Em 2009, a média de popularidade dos presidentes latino-americanos rondava 60%. Após algumas crises econômicas e financeiras, somadas a uma pandemia que causou estragos na região mais desigual do mundo, esse percentual caiu para 30%, de acordo com dados da especialista chilena Marta Lagos, diretora da empresa de consultoria e opinião pública Latinobarómetro.
Ao observar os baixos índices de aprovação da grande maioria dos chefes de Estado da América Latina, Marta e outros analistas ouvidos pelo GLOBO alertam sobre períodos, no curto e médio prazo, de crises de governabilidade, convulsão social e até mesmo a possibilidade de interrupções de mandatos presidenciais.
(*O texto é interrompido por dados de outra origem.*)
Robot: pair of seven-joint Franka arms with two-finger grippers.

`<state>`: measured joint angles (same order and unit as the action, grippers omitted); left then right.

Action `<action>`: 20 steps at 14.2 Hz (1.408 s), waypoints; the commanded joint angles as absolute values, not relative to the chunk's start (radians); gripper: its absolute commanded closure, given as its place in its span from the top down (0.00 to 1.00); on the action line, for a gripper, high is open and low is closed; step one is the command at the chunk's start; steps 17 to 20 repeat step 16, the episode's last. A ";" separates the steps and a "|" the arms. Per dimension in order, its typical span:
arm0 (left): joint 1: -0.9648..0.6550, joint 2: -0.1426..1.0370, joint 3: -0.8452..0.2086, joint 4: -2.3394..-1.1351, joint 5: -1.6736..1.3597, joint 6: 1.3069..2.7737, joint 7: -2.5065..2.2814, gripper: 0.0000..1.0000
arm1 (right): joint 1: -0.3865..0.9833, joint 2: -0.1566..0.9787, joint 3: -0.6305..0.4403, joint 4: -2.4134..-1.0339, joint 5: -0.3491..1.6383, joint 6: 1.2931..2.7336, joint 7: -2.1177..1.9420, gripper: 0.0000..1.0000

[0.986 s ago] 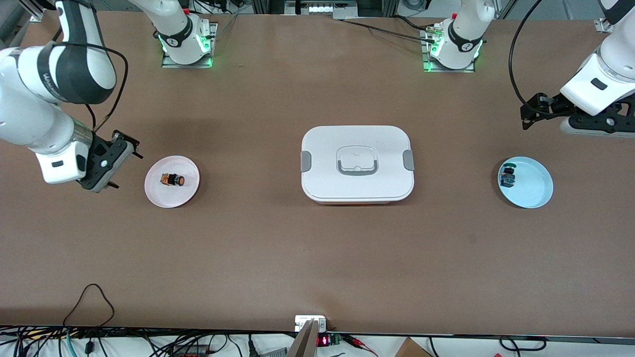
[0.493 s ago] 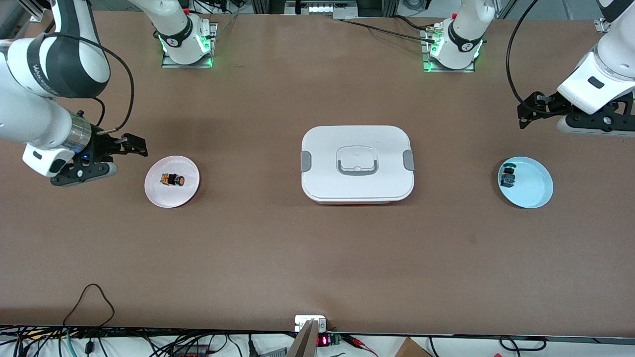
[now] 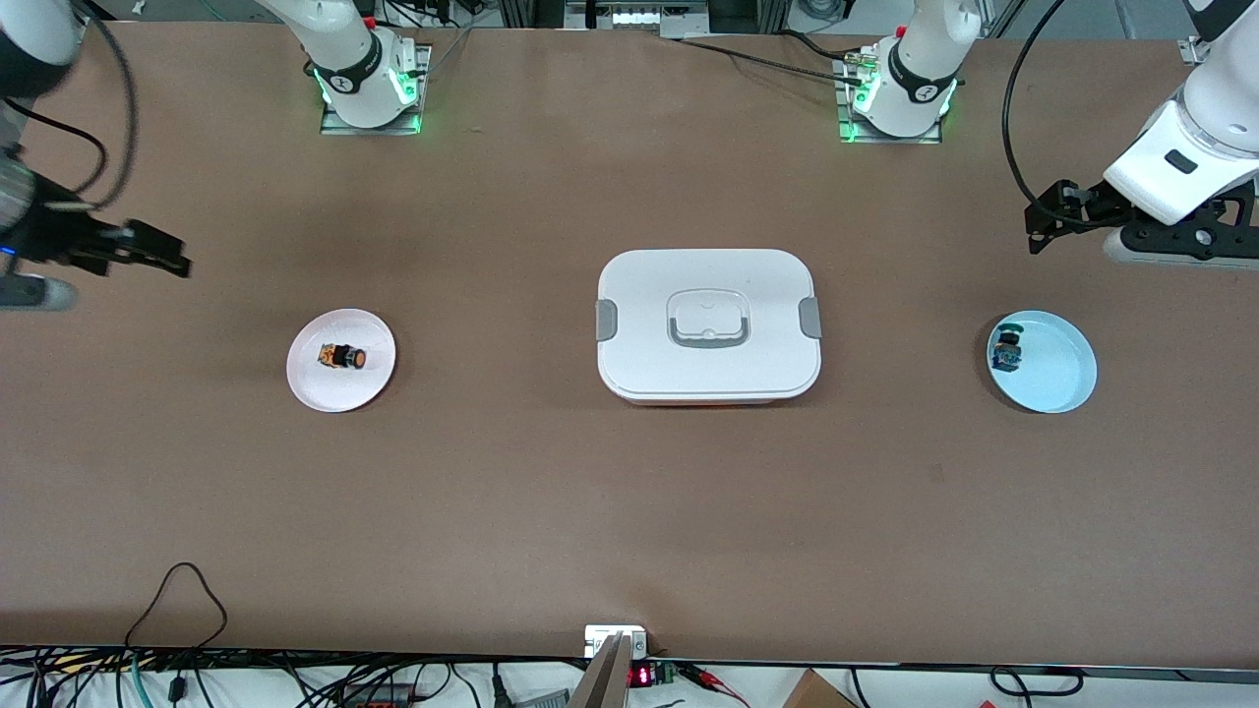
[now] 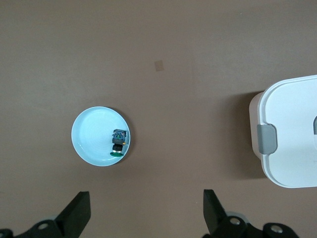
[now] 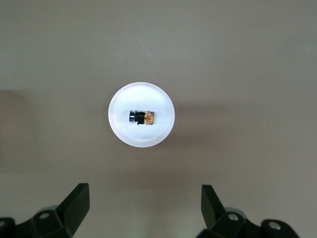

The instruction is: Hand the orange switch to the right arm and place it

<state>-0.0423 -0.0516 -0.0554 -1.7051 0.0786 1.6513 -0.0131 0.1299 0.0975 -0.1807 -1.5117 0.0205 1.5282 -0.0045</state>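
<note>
The brown table (image 3: 629, 511) carries one white lidded box (image 3: 708, 326) at its middle, with one plate toward each end. The pale pink plate (image 3: 340, 388) lies toward the right arm's end and the light blue plate (image 3: 1057, 388) toward the left arm's end, each well apart from the box.

Two arms work here. The right gripper (image 3: 148, 248) hangs over bare table beside the pink plate, farther from the front camera than the plate, and in its wrist view its two black fingers (image 5: 74, 206) stand wide apart with nothing between them. The left gripper (image 3: 1045, 221) hovers over the table near the blue plate, and its fingers (image 4: 77, 215) are likewise spread and empty; this arm appears to wait.

One orange switch (image 3: 341, 357) lies on its side in the pink plate, about at its centre, its long axis running along the table's length with the orange cap pointing toward the box. One green-capped switch (image 3: 1006, 349) lies in the blue plate close to the rim, and it is not the task's thing.

The right gripper is by far the nearer to the orange switch; the left gripper is at the table's opposite end. In the right wrist view the switch (image 5: 141, 117) sits ahead of the open fingers, roughly centred between them, its axis running in line with the gap from one finger to the other
</note>
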 commanded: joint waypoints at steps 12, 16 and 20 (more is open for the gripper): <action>-0.048 -0.034 -0.052 -1.674 0.066 1.623 -0.021 1.00 | 0.130 0.028 -0.201 -1.591 0.002 1.516 -0.006 1.00; -0.048 -0.034 -0.052 -1.674 0.066 1.623 -0.021 1.00 | 0.127 0.029 -0.202 -1.588 0.006 1.516 -0.006 1.00; -0.048 -0.034 -0.052 -1.674 0.066 1.623 -0.021 1.00 | 0.127 0.029 -0.202 -1.588 0.006 1.516 -0.006 1.00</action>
A queda de índices de popularidade não é exclusiva de chefes de Estado latino-americanos. Nos EUA, o aumento da inflação e questionamentos sobre sua liderança global, desgastaram a aprovação de Joe Biden, hoje em torno de 40%, nível comparável apenas aos de presidentes impopulares, que governaram o país por apenas quatro anos.
Na região, um dos países que preocupam é o Chile, onde Gabriel Boric foi empossado em 11 de março passado com cerca de 50% de aprovação, e hoje amarga 27,8%, segundo pesquisas recentes.
— Vejo muitas lutas pelo poder, sem importar as consequências para o país. Teremos crises de governabilidade na América Latina — frisa a diretora da Latinobarómetro.
Na Argentina, o presidente Alberto Fernández, que ainda tem quase dois anos pela frente no poder, é aprovado por só 17% da população.
Na Colômbia, o presidente Iván Duque, na reta final dos quatro anos de mandato, atinge 23% de aprovação. No Peru, hoje um dos países mais politicamente instáveis da região, Pedro Castillo, que assumiu o poder em meados de 2021, chega a 26% e vive às voltas com tentativas da oposição de derrubá-lo no Parlamento.